Alan Turing and me
- Prof. Gilles Brassard, Université de Montréal
- Time: 2026-07-14 13:30
- Host: Dr. Xiao Yuan
- Venue: Room 204, Courtyard No.5, Jingyuan
Abstract
Alan Turing is one of the greatest mathematicians of the 20th century, as well as the founding father of computer science. I am therefore very proud to have received the ACM award that bears his name. However, rather than talk about the work that earned me this accolade, I'm going to tell you a surprising story: in Turing's foundational 1936 paper, in which he introduced what is known today as the Turing machine, he gave an inappropriate definition for computable real numbers. Indeed, according to his definition, multiplication by three and addition would not be computable! But alas, even with the contemporary standard definition of computable real numbers, testing for equality to zero remains undecidable. All of this is related to the fascinating intuitionistic mathematics of Brouwer, about which I shall not presume any prior knowledge.

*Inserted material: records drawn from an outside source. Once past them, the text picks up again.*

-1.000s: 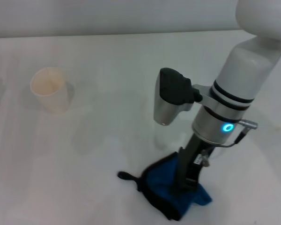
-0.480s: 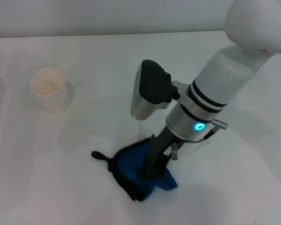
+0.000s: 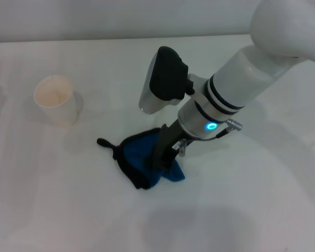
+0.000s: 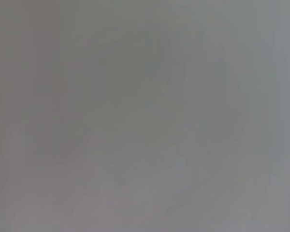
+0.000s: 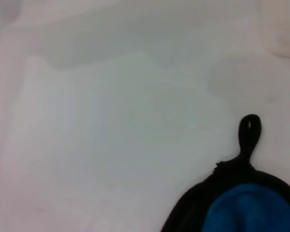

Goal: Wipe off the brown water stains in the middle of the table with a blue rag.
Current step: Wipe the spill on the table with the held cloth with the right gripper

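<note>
While I press down on the cloth, this is how things lie, biggest first:

Table (image 3: pixel 52 210): white and glossy, filling my head view; bare surface on every side of the rag.

Right arm: it reaches in from the far right and slants down toward the middle of the table.

Right gripper (image 3: pixel 161 157): planted on top of the blue rag, pinning it to the table. My fingers are buried in the folds, so I cannot tell how far apart they stand, nor whether they pinch the cloth or only push on it.

Blue rag (image 3: pixel 139 152): bunched up near the middle, its black edging toward the near left and its black loop (image 3: pixel 102 142) pointing left on the tabletop.

Paper cup (image 3: pixel 55 99): upright at the far left, well apart from the rag.

Brown water stains: I cannot make out a clear tan puddle; only faint shading shows on the table left of and beyond the rag.

Step in hand, as I judge it: dragging the rag across the middle. To do it well I should hold even downward pressure, keep the cloth flat under me, overlap passes, and steer clear of the cup.

Left gripper: not visible; its wrist view shows only blank grey.
</note>
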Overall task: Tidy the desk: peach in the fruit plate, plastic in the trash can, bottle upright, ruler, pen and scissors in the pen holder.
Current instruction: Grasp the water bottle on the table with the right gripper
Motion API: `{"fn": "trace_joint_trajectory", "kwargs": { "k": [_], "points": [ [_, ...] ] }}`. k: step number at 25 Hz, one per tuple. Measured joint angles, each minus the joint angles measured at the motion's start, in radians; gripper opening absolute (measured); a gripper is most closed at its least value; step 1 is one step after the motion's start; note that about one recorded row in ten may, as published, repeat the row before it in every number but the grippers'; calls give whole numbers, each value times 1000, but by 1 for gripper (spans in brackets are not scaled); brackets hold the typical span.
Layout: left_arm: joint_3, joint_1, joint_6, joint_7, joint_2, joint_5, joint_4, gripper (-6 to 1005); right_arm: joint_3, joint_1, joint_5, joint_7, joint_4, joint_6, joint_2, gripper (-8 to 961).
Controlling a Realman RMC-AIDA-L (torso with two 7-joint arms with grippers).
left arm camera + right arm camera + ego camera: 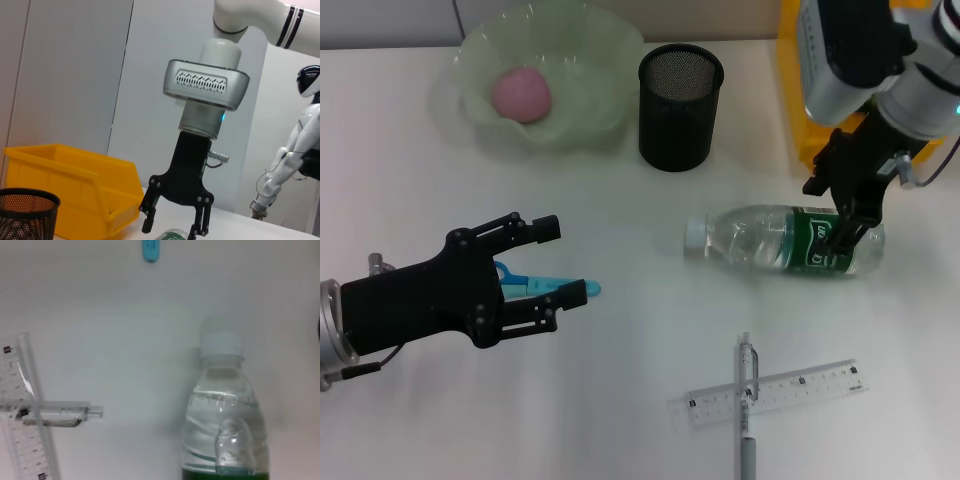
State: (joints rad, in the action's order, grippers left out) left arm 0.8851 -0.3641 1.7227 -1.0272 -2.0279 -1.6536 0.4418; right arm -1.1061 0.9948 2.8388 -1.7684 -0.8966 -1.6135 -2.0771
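A clear bottle with a green label and white cap lies on its side on the white desk. My right gripper hangs open just over its label end, fingers astride it; the left wrist view shows the same right gripper from farther off. At the left, my left gripper is open above the blue scissors. A pink peach rests in the pale green fruit plate. The black mesh pen holder stands empty-looking. Pen lies across the clear ruler. No plastic is in view.
A yellow bin stands at the back right, behind my right arm, also seen as the yellow bin in the left wrist view. The ruler and pen lie near the desk's front edge.
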Motion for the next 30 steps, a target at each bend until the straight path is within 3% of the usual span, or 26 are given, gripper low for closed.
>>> {"fn": "trace_joint_trajectory", "kwargs": {
  "k": [17,30],
  "points": [
    [0,1,-1,2,4,0,0,819,-46,21,-6,8,169,152,-8,786],
    [0,0,1,3,4,0,2,819,-49,17,-7,6,220,213,-11,783]
  ]
}}
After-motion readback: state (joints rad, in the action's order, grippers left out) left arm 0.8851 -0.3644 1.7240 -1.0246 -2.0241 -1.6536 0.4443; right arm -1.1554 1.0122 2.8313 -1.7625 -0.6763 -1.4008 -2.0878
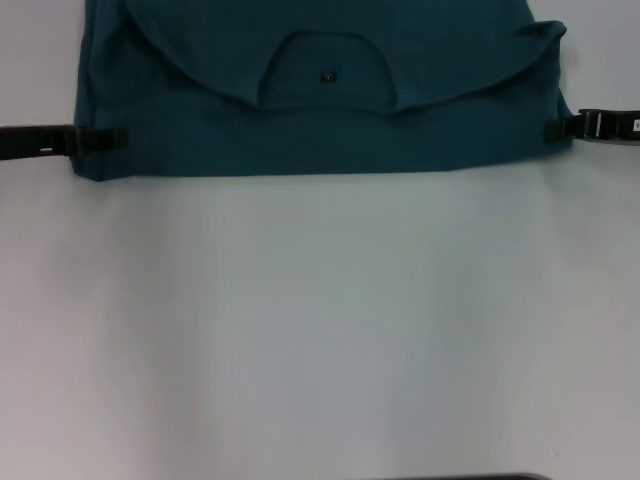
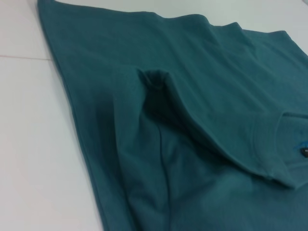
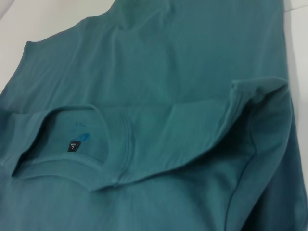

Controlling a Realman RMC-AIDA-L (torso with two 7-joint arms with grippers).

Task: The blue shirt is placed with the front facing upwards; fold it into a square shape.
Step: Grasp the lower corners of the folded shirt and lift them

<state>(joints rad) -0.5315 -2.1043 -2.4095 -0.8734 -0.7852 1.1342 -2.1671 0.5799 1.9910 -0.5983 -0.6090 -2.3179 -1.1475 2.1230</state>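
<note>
- White table [image 1: 320, 330]: a broad bare stretch lies on the robot's side of both grippers; a dark strip [image 1: 460, 477] shows at the nearest edge of the head view.
- Blue shirt [image 1: 300, 140]: lies flat on the table, spanning the whole gap between the two grippers and running on beyond them out of the far side of the head view. Its near straight fold edge sits just to the robot's side of the line joining the grippers.
- Upper layer of the shirt: folded over toward the robot, so a curved flap lies on the lower layer between the two arms.
- Collar [image 1: 325, 70]: round opening facing up, about midway between the grippers and a little beyond them; small dark label [image 3: 73, 146] inside, clear in the right wrist view.
- Sleeve fold [image 2: 154, 79]: a raised pocket of cloth in the left wrist view; its counterpart [image 3: 250, 91] shows in the right wrist view.
- Left gripper [image 1: 105, 139]: at the shirt's left edge, low on the table, dark tips reaching onto the cloth margin. Cannot tell how far open it is or whether it has hold of cloth.
- Right gripper [image 1: 555, 128]: at the shirt's right edge, tip touching the cloth border. Opening and grasp cannot be told.
</note>
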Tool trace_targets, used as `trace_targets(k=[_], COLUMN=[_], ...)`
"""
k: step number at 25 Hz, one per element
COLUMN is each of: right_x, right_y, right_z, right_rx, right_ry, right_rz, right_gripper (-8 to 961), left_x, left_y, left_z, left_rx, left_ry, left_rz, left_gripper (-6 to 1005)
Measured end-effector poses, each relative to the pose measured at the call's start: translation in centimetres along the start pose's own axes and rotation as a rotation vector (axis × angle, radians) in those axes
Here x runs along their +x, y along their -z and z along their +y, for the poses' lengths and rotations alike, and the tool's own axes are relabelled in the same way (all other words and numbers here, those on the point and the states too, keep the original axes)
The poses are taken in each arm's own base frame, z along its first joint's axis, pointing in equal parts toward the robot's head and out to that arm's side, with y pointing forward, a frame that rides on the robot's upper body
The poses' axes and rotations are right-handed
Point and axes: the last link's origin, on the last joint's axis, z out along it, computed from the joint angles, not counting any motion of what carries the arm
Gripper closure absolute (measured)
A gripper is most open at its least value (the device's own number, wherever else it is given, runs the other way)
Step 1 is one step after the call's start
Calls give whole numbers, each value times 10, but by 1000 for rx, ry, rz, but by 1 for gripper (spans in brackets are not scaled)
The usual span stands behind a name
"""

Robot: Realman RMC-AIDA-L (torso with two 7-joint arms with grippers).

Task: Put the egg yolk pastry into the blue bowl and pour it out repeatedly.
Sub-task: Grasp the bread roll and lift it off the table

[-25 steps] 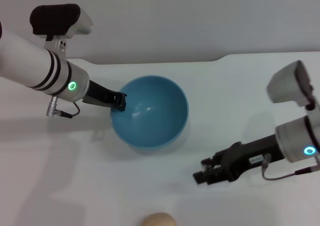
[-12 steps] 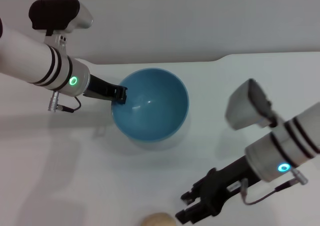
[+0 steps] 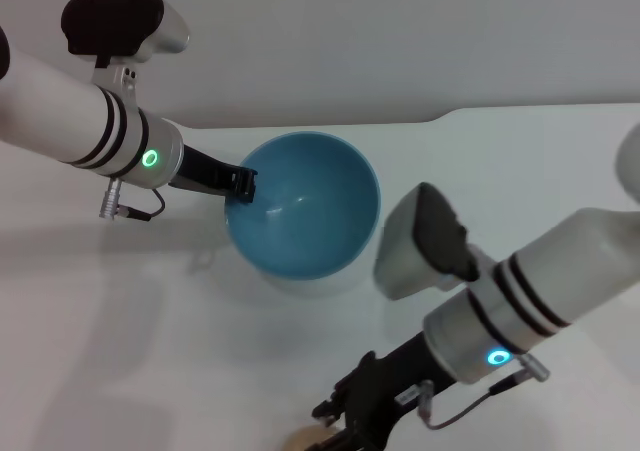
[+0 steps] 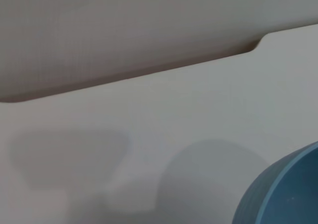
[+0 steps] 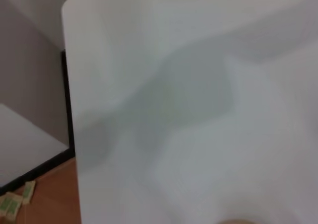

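White tabletop (image 3: 120, 351) spreads under both my arms. My right gripper (image 3: 335, 433) hangs at the near edge, fingers apart and holding nothing, just beside the egg yolk pastry (image 3: 300, 439), which lies on the table well apart from the blue bowl (image 3: 303, 206). My left gripper (image 3: 240, 183) is clamped on the bowl's rim. I judge this the pickup step: next I must straddle the pastry and close gently.

White table (image 3: 500, 161) with a notched far edge, grey wall (image 3: 400, 41) behind it, wooden floor (image 5: 44, 199) beside the table, small green-printed packets (image 5: 15, 199) on the floor
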Motion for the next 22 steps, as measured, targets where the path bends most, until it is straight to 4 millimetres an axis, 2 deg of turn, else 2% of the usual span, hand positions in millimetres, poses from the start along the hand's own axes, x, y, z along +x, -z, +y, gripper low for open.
trace_targets(k=[6, 22], right_x=[-1, 6], right_y=[-15, -19], right_z=[2, -1], right_rx=[38, 60], right_ry=[-9, -35], right_rz=[83, 99], right_gripper=[613, 631], left_x=[2, 4], left_y=[1, 2], left_z=[1, 0], left_rx=[0, 4], left_ry=[-5, -13], left_rz=[9, 16], left_gripper=[983, 982])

This is joint work with Sophie Berthelette and Xavier Coiteux-Roy and published open access at https://doi.org/10.1016/j.tcs.2024.114573.
Biography

Professor of computer science at the Université de Montréal since 1979, Gilles Brassard laid the foundations of quantum cryptography at a time when nobody could have predicted that the quantum information revolution would usher in a multi-billion-dollar industry, much less that the United Nations would proclaim 2025 to be the International Year of Quantum Science and Technology and that the ACM would grant him the Turing Award for this work. Professor Brassard is also among the inventors of quantum teleportation, which is one of the most fundamental pillars of the theory of quantum information. Fellow of the Royal Society of London, Officer of the Order of Canada and Ordre national du Québec, his many accolades include the Wolf Prize in Physics, the Micius Quantum Prize, the BBVA Foundation Frontiers of Knowledge Award in Basic Sciences and the Breakthrough Prize in Fundamental Physics, in addition to the Turing Award. He has been granted honorary doctorates from ETH Zürich, the University of Ottawa, Università della Svizzera italiana in Lugano, and now the University of Waterloo.